The vulnerability mechanism can be understood as follows: when a payment callback arrives, the plugin extracts transaction data and calculates what the signature should be based on the shared merchant secret. However, instead of comparing this calculated signature to the Ds_Signature provided in the request, the plugin proceeds to process the payment status update regardless of whether the signatures match. For detailed technical analysis, refer to the WordPress Plugin Changeset and Wordfence Vulnerability Overview.

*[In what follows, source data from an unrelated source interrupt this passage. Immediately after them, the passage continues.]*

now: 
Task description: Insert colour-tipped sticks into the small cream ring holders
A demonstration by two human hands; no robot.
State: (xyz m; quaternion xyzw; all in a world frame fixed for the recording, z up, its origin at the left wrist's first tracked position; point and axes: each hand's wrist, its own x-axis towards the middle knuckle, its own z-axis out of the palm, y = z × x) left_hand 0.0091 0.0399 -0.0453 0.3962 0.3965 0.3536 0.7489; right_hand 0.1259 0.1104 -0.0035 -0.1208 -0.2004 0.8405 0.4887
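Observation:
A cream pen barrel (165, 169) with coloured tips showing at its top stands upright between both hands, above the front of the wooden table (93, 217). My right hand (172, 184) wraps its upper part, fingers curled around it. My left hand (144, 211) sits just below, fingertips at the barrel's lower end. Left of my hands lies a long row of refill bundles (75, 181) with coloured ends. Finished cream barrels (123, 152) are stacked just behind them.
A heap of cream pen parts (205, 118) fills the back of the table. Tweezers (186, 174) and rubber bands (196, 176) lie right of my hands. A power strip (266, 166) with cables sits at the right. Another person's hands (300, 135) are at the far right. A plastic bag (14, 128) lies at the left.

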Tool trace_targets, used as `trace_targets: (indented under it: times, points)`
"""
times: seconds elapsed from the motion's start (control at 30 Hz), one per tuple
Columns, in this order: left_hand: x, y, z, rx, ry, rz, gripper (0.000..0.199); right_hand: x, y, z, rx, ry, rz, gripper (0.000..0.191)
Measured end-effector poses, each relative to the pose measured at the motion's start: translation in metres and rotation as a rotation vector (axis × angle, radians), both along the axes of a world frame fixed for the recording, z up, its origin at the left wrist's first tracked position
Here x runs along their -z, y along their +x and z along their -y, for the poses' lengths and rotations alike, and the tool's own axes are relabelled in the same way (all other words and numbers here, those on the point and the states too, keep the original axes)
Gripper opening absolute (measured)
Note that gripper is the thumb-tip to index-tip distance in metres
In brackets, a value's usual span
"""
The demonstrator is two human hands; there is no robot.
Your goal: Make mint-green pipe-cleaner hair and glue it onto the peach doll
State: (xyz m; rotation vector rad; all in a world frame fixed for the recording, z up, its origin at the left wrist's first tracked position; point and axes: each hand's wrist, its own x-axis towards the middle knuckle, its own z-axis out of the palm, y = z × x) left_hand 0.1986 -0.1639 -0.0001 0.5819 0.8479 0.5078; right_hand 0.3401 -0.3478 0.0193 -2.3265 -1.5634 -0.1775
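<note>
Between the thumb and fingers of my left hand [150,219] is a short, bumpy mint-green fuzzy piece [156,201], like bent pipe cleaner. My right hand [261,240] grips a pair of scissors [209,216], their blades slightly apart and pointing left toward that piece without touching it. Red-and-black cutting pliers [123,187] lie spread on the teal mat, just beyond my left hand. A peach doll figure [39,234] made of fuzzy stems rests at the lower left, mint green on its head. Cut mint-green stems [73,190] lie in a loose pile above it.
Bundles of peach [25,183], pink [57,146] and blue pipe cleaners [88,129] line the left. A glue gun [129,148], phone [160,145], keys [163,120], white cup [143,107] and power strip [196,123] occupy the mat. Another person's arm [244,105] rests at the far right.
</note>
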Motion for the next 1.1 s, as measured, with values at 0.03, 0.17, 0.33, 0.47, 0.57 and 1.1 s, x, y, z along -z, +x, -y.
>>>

Detection Methods for CVE-2026-5050
Indicators of Compromise
- Unexpected order status changes from "pending" to "paid" or "completed" without corresponding legitimate payment processor logs
- Payment callback requests in web server access logs with invalid or missing Ds_Signature values
- Orders marked as paid that lack corresponding transaction records in Redsys, Bizum, or Google Pay merchant dashboards
- Unusual patterns of rapid order completions from similar IP addresses or with sequential order keys
Detection Strategies
- Implement web application firewall (WAF) rules to log and analyze all traffic to WooCommerce payment callback endpoints
- Cross-reference completed orders in WooCommerce with actual transaction records in your payment processor's merchant portal
- Deploy file integrity monitoring to detect modifications to payment gateway plugin files
- Enable detailed WordPress and WooCommerce logging to capture payment callback processing events
Monitoring Recommendations
- Monitor server access logs for suspicious POST requests to payment notification URLs with unusual parameter patterns
- Set up alerts for orders that transition to "paid" status without corresponding payment gateway webhook confirmation in processor logs
- Implement anomaly detection for order completion rates that deviate significantly from historical baselines
- Review plugin update notifications and apply security patches promptly when available
How to Mitigate CVE-2026-5050
Immediate Actions Required
- Update the Payment Gateway for Redsys & WooCommerce Lite plugin to a version newer than 7.0.0 immediately
- Audit recent order history to identify any orders that may have been fraudulently marked as paid
- Review payment processor transaction logs and reconcile with WooCommerce order records
- Consider temporarily disabling the affected payment gateways until the patch is applied
Patch Information
A security fix has been released for this vulnerability. The patch adds proper signature verification to ensure the Ds_Signature received in payment callbacks is validated against the locally calculated signature before processing payment status updates. The fix addresses all affected gateway flows including Redsys, Bizum, and Google Pay. Review the WordPress Plugin Changeset for technical details on the remediation.
Workarounds
- If immediate patching is not possible, temporarily disable the Redsys, Bizum, and Google Pay payment methods in WooCommerce settings
- Implement additional server-side validation to manually verify payment status with your payment processor before fulfilling orders
- Use IP allowlisting to restrict payment callback endpoints to only accept requests from legitimate Redsys/Bizum/Google Pay server IP ranges
- Enable manual order review for all orders above a certain value threshold until the plugin is updated
# Example: Restrict payment callback endpoint access by IP (Apache .htaccess)
# Replace with actual Redsys gateway IP ranges from your payment processor documentation
<Files "wc-api/WC_Gateway_Redsys">
Order Deny,Allow
Deny from all
Allow from 195.76.9.0/24
</Files>
Disclaimer: This content was generated using AI. While we strive for accuracy, please verify critical information with official sources.